O Governo de Israel anunciou esta sexta-feira o fechamento temporário de todas as embaixadas israelenses como parte das medidas de segurança adotadas após os bombardeamentos realizados nas últimas horas pelas Forças de Defesa de Israel contra o Irã.
O Ministério dos Negócios Estrangeiros israelense indicou que “devido aos recentes acontecimentos, as missões israelenses em todo o mundo serão encerradas e não serão prestados serviços consulares”, disse a Embaixada de Israel em Lisboa, através da página na internet.
Na mesma publicação, a embaixada disponibilizou um link para que os israelenses no estrangeiro informem sobre sua localização e estado.
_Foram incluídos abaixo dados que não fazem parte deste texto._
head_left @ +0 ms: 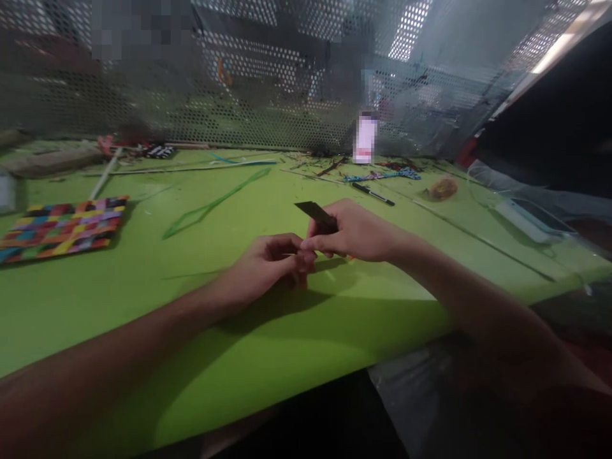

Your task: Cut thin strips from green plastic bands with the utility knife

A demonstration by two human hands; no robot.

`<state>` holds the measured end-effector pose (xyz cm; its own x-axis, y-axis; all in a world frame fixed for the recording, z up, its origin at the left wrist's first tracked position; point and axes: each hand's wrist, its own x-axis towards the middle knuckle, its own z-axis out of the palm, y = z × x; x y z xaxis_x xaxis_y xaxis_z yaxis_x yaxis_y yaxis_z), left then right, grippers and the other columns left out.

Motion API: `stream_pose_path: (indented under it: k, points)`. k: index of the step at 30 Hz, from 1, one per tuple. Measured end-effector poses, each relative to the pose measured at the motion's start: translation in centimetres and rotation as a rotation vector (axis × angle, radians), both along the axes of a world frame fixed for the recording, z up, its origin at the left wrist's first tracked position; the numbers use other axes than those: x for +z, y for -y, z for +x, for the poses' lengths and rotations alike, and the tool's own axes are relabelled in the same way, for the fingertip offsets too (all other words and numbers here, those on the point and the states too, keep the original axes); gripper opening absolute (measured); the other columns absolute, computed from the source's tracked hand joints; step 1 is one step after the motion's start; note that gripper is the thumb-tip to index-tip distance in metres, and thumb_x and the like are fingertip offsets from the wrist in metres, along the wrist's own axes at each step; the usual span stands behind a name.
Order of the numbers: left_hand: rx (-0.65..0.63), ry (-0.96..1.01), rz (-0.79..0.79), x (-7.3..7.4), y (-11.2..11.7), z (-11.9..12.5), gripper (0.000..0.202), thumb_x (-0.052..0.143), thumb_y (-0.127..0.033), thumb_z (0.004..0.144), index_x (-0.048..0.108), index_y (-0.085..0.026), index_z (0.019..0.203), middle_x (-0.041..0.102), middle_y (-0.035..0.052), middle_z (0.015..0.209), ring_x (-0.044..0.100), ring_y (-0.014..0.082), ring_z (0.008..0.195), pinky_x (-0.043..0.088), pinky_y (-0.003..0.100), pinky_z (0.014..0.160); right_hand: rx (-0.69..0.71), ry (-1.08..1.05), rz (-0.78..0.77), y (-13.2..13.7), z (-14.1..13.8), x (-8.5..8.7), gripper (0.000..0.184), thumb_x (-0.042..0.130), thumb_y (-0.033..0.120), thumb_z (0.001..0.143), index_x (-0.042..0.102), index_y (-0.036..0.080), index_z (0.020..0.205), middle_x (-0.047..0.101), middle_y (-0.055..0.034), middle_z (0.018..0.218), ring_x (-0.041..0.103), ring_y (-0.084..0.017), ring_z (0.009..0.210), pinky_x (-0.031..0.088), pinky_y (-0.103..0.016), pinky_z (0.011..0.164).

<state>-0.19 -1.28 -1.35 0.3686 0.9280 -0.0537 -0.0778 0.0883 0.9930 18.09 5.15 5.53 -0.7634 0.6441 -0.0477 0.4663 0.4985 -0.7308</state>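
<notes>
Near the table's middle my two hands meet at the fingertips. My right hand (356, 229) is closed around a dark, flat knife blade (313, 213), whose slanted tip points up and to the left. My left hand (268, 264) is pinched, with a thin strip (186, 276) running out to its left, low over the table; its course between the fingers is mostly hidden. A speck of orange shows just under my right hand, too small to name.
The green table (143, 331) holds a woven multicoloured square (67, 228) at left, a green looped strip (210, 209), a black pen (373, 193), blue patterned scissors (382, 175), a long thin stick (482, 239) and a phone (535, 220). A perforated metal panel (268, 108) stands behind.
</notes>
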Motion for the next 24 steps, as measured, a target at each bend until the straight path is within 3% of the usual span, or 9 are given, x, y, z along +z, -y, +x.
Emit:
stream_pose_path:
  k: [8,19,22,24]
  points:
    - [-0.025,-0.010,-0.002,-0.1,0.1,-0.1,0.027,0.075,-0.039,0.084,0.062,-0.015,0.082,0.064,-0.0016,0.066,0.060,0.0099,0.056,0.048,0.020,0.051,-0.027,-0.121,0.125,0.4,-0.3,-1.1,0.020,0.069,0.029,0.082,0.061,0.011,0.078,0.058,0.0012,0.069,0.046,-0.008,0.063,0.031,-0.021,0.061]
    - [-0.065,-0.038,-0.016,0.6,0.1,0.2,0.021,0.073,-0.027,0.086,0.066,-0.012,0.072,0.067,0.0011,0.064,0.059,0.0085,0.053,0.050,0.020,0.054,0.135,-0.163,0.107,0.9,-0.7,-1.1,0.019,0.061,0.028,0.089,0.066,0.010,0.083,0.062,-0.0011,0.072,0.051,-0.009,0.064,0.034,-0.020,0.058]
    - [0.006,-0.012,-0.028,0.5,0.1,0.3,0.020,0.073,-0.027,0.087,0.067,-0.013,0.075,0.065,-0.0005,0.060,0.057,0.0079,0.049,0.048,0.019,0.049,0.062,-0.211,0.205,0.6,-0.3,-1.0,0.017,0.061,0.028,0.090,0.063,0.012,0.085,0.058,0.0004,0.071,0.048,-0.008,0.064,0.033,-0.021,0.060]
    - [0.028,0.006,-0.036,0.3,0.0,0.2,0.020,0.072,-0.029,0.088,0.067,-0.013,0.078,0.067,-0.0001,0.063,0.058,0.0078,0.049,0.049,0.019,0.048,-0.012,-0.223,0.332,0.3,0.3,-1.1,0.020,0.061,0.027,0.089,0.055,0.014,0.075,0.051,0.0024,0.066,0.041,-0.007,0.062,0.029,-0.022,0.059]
A embaixada também pediu aos cidadãos fora do país que “contactem imediatamente” o departamento de emergências do ministério em caso de “emergência ou problemas”.
Por outro lado, recomendou que os cidadãos israelenses evitem exibir “símbolos judaicos ou israelenses em espaços públicos” e “a publicação de detalhes identificáveis sobre a localização ou planos de viagem nas redes sociais”.
Além disso, não devem “comparecer em grandes reuniões ou eventos associados a Israel ou comunidades judaicas” e são exortados a “cooperar com as forças de segurança locais” e a “manter um alto nível de alerta em locais públicos”.
Gideon Saar, Ministro das Relações Exteriores de Israel, informou que sua pasta está operando “em formato de emergência” e que foi aberta “uma sala de emergência para operar todas as missões de Israel em todo o mundo”.
“As missões de Israel vão operar a nível diplomático e através dos meios de comunicação em todos os domínios para permitir a legitimidade diplomática da operação militar [contra o Irã]”, afirmou, após uma “maratona” de contactos com homólogos de outros países para informar sobre os bombardeios.